# What the task asks
Reproduce each line of the data exactly as it is.

-------

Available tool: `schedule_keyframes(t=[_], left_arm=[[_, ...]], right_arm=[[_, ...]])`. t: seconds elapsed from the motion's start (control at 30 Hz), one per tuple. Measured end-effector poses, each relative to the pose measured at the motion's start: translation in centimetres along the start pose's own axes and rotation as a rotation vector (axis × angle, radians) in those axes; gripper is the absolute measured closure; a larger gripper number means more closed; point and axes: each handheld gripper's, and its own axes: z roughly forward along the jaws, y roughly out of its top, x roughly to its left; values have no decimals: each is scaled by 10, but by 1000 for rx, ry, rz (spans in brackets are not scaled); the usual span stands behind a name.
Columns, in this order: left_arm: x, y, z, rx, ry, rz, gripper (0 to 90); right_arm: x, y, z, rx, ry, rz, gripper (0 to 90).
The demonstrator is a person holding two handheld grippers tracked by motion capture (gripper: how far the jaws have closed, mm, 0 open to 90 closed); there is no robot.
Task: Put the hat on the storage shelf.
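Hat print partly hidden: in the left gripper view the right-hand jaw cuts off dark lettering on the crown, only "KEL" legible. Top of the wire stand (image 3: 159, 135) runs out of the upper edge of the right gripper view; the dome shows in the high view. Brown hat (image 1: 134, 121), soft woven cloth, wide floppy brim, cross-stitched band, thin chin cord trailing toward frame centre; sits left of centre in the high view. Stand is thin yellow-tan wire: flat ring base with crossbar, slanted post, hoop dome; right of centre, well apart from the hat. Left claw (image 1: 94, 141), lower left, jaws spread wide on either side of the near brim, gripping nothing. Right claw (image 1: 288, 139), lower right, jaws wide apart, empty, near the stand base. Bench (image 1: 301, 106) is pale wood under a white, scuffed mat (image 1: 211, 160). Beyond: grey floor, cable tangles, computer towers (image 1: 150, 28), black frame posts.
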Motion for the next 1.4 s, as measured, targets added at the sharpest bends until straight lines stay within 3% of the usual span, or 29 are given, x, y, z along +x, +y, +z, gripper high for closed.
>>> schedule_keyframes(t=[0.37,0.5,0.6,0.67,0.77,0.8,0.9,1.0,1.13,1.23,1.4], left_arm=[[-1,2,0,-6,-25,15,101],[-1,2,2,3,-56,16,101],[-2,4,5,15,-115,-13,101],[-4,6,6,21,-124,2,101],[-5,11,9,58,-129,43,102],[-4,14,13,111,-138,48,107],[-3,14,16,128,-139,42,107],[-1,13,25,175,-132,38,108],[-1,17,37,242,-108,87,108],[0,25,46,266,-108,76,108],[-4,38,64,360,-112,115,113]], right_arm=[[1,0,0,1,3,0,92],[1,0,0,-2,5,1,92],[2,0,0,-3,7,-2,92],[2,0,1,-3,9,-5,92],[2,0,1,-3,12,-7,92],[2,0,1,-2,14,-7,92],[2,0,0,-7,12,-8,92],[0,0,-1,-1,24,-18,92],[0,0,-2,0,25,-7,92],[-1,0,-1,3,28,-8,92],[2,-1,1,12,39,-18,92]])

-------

# Answer to the exercise
Available tool: `schedule_keyframes(t=[_], left_arm=[[_, ...]], right_arm=[[_, ...]])`. t: seconds elapsed from the motion's start (control at 30 Hz), one per tuple. Measured end-effector poses, each relative to the pose measured at the motion's start: translation in centimetres along the start pose's own axes and rotation as a rotation vector (axis × angle, radians) in those axes; gripper is the absolute measured closure; a larger gripper number means more closed; point and axes: each handheld gripper's, and its own axes: z roughly forward along the jaws, y roughly out of its top, x roughly to its left; values have no decimals: each is scaled by 10, but by 1000 for rx, ry, rz (spans in brackets are not scaled); the usual span stands behind a name.
Columns, in this order: left_arm: x, y, z, rx, ry, rz, gripper (0 to 90); right_arm: x, y, z, rx, ry, rz, gripper (0 to 90).
The demonstrator is a person holding two handheld grippers tracked by motion capture (gripper: how far the jaws have closed, mm, 0 open to 90 closed); there is no robot.
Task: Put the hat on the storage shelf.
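Hat print partly hidden: in the left gripper view the right-hand jaw cuts off dark lettering on the crown, only "KEL" legible. Top of the wire stand (image 3: 159, 135) runs out of the upper edge of the right gripper view; the dome shows in the high view. Brown hat (image 1: 134, 121), soft woven cloth, wide floppy brim, cross-stitched band, thin chin cord trailing toward frame centre; sits left of centre in the high view. Stand is thin yellow-tan wire: flat ring base with crossbar, slanted post, hoop dome; right of centre, well apart from the hat. Left claw (image 1: 94, 141), lower left, jaws spread wide on either side of the near brim, gripping nothing. Right claw (image 1: 288, 139), lower right, jaws wide apart, empty, near the stand base. Bench (image 1: 301, 106) is pale wood under a white, scuffed mat (image 1: 211, 160). Beyond: grey floor, cable tangles, computer towers (image 1: 150, 28), black frame posts.
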Motion for the next 1.4 s, as measured, targets added at the sharpest bends until straight lines stay within 3% of the usual span, or 29 are given, x, y, z along +x, +y, +z, gripper high for closed.
>>> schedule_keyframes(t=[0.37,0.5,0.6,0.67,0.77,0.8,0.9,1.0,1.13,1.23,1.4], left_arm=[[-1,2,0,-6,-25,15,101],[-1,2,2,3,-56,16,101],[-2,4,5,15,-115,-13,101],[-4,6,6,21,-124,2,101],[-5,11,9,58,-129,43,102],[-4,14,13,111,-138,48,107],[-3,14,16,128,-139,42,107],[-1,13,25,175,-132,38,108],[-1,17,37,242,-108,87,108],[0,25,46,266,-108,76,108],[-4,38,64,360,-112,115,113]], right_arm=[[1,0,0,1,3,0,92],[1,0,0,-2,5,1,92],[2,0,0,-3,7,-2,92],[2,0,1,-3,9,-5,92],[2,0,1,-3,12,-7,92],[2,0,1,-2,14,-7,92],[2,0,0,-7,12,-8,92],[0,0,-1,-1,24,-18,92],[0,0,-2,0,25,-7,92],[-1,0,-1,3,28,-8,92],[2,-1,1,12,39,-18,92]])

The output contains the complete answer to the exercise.